Putri Ulama, Tapi Membantah Syariat
Yang membuat banyak orang terpukul adalah ketika sosok yang bersikap seperti ini ternyata adalah anak dari ulama besar, mufasir terkemuka yang dihormati seantero negeri. Bukannya menjadi cermin ilmu dan adab, ia justru menjadi kontradiksi hidup dari warisan keilmuan sang ayah.
Namun, Islam mengajarkan bahwa hidayah tidak bisa diwariskan, bahkan Nabi Nuh pun tak mampu menyelamatkan anaknya yang ingkar. Setiap jiwa akan memikul beban amalnya sendiri.

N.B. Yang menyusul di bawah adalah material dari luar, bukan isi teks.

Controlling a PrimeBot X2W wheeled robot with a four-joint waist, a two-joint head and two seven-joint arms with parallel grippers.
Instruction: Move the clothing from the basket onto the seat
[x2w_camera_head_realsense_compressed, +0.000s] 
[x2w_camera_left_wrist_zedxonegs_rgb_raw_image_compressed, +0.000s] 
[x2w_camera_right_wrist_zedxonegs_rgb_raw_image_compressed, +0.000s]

Cerdas, Tapi Sombong: Kesesatan Berpikir Modern
Cerdas bukan berarti benar. Iblis juga cerdas dan ahli ibadah, tapi ia hancur karena kesombongan. Ia menolak sujud kepada Adam karena merasa lebih baik. Bukankah ini mirip dengan sebagian manusia hari ini—yang merasa lebih tahu dari Tuhan hanya karena memiliki gelar, panggung, dan popularitas?
Ini adalah kesesatan berpikir (fasādul fikr): menggunakan logika untuk menentang wahyu. Menyusun narasi pembenaran agar terlihat seolah-olah berilmu, padahal sejatinya membangkang.
Penutup: Jangan Bangga Membantah Tuhan
Menjadi pintar bukan alasan untuk menentang perintah Allah. Menjadi anak ulama bukan jaminan akan mengikuti jejak kebaikan orang tuanya. Dan membungkus pembangkangan dengan istilah “jalan spiritual alternatif” hanyalah cara halus untuk berkata: “Saya tidak mau taat, dan saya ingin merasa tetap benar.”
Maka, mari kita jaga hati, akal, dan syariat kita. Jangan sampai kita termasuk orang-orang yang disebut Allah:
“Mereka mengetahui kebenaran, tetapi menolaknya karena kesombongan di hati mereka.” (QS. Al-Baqarah: 87)
Semoga Allah menjaga kita dari ilmu yang tidak bermanfaat, hati yang keras, dan akal yang digunakan untuk membangkang. Dan semoga orang-orang yang tersesat kembali ke jalan yang lurus sebelum ajal menjemput.